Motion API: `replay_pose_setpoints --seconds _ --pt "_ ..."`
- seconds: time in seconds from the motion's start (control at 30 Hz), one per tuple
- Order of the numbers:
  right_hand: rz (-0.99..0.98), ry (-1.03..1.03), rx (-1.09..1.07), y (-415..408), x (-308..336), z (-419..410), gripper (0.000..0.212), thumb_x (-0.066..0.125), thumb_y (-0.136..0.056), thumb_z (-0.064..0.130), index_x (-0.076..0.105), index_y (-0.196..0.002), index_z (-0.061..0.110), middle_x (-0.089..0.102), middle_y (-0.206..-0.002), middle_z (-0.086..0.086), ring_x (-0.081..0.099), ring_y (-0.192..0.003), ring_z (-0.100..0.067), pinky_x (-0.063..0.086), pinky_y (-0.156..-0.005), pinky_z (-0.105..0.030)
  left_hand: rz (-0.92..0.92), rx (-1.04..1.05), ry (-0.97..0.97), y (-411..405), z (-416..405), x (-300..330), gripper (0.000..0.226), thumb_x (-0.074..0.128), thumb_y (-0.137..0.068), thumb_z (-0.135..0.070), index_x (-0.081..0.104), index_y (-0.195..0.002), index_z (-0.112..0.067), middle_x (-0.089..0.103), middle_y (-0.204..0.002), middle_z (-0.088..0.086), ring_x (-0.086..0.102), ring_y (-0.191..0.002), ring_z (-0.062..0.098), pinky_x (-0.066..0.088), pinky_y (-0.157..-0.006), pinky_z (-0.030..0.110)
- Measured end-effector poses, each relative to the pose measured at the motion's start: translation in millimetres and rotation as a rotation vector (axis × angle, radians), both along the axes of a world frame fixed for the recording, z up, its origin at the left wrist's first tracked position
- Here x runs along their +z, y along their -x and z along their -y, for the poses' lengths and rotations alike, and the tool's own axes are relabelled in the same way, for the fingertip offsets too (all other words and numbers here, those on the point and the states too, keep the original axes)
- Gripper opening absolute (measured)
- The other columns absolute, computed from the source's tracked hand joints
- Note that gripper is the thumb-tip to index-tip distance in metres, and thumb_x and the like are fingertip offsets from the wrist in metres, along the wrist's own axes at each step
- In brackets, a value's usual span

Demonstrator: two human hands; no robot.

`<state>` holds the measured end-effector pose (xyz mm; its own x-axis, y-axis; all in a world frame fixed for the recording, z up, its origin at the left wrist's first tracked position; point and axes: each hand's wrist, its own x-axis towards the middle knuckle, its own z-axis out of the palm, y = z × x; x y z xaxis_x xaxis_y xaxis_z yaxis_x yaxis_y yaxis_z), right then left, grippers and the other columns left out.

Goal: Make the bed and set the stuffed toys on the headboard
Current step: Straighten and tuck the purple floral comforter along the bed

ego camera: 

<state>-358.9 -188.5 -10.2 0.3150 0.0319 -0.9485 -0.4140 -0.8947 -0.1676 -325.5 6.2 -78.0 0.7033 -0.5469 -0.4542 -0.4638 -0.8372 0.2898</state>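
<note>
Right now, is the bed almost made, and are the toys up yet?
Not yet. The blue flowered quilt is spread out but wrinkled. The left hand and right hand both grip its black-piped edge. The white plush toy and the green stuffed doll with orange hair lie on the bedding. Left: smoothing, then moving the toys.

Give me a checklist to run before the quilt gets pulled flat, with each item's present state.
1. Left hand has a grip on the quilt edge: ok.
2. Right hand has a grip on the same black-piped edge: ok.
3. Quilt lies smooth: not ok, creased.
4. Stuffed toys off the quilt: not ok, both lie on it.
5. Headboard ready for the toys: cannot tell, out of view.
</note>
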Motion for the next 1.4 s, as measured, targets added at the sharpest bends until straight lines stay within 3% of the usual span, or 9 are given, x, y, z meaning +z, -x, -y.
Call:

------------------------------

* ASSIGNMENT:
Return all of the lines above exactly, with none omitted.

* RESULT:
Motion API: `replay_pose_setpoints --seconds _ --pt "_ ..."`
- seconds: time in seconds from the motion's start (control at 30 Hz), one per tuple
- Order of the numbers:
  right_hand: rz (-0.99..0.98), ry (-1.03..1.03), rx (-1.09..1.07), y (-415..408), x (-308..336), z (-419..410), gripper (0.000..0.212), thumb_x (-0.066..0.125), thumb_y (-0.136..0.056), thumb_z (-0.064..0.130), index_x (-0.076..0.105), index_y (-0.196..0.002), index_z (-0.061..0.110), middle_x (-0.089..0.102), middle_y (-0.206..-0.002), middle_z (-0.086..0.086), ring_x (-0.081..0.099), ring_y (-0.192..0.003), ring_z (-0.100..0.067), pinky_x (-0.063..0.086), pinky_y (-0.156..-0.005), pinky_z (-0.105..0.030)
  left_hand: rz (-0.92..0.92), rx (-1.04..1.05), ry (-0.97..0.97), y (-411..405), z (-416..405), x (-300..330), gripper (0.000..0.226), thumb_x (-0.074..0.128), thumb_y (-0.137..0.068), thumb_z (-0.135..0.070), index_x (-0.081..0.104), index_y (-0.195..0.002), index_z (-0.112..0.067), middle_x (-0.089..0.103), middle_y (-0.204..0.002), middle_z (-0.088..0.086), ring_x (-0.086..0.102), ring_y (-0.191..0.002), ring_z (-0.062..0.098), pinky_x (-0.066..0.088), pinky_y (-0.157..-0.006), pinky_z (-0.030..0.110)
- Measured end-effector poses, each relative to the pose measured at the motion's start: translation in millimetres and rotation as a rotation vector (axis × angle, radians), both along the axes of a world frame fixed for the recording, z up, its origin at the left wrist's first tracked position
- Here x runs along their +z, y along their -x and z along their -y, for the poses' lengths and rotations alike, and the tool's own axes are relabelled in the same way, for the fingertip offsets too (all other words and numbers here, those on the point and the states too, keep the original axes)
- Gripper opening absolute (measured)
- The other columns absolute, computed from the source's tracked hand joints
- Note that gripper is the thumb-tip to index-tip distance in metres, and thumb_x and the like are fingertip offsets from the wrist in metres, along the wrist's own axes at each step
- In brackets, a value's usual span

Demonstrator: two human hands; no robot.

`<state>` holds the measured end-effector pose (xyz mm; its own x-axis, y-axis; all in a world frame fixed for the recording, z up, its origin at the left wrist's first tracked position; point and axes: each hand's wrist, its own x-axis towards the middle knuckle, its own z-axis out of the palm, y = z × x; x y z xaxis_x xaxis_y xaxis_z yaxis_x yaxis_y yaxis_z), right then left, grippers and the other columns left out.

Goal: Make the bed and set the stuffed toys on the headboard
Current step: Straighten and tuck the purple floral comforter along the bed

ego camera: 

<state>-358.9 -188.5 -10.2 0.3150 0.0319 -0.9485 -0.4140 -0.8947 -0.1676 -325.5 6.2 -78.0 0.7033 -0.5469 -0.4542 -0.4638 -0.8372 0.2898</state>
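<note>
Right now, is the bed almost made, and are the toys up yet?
Not yet. The blue flowered quilt is spread out but wrinkled. The left hand and right hand both grip its black-piped edge. The white plush toy and the green stuffed doll with orange hair lie on the bedding. Left: smoothing, then moving the toys.

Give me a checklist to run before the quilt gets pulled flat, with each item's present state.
1. Left hand has a grip on the quilt edge: ok.
2. Right hand has a grip on the same black-piped edge: ok.
3. Quilt lies smooth: not ok, creased.
4. Stuffed toys off the quilt: not ok, both lie on it.
5. Headboard ready for the toys: cannot tell, out of view.
</note>
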Motion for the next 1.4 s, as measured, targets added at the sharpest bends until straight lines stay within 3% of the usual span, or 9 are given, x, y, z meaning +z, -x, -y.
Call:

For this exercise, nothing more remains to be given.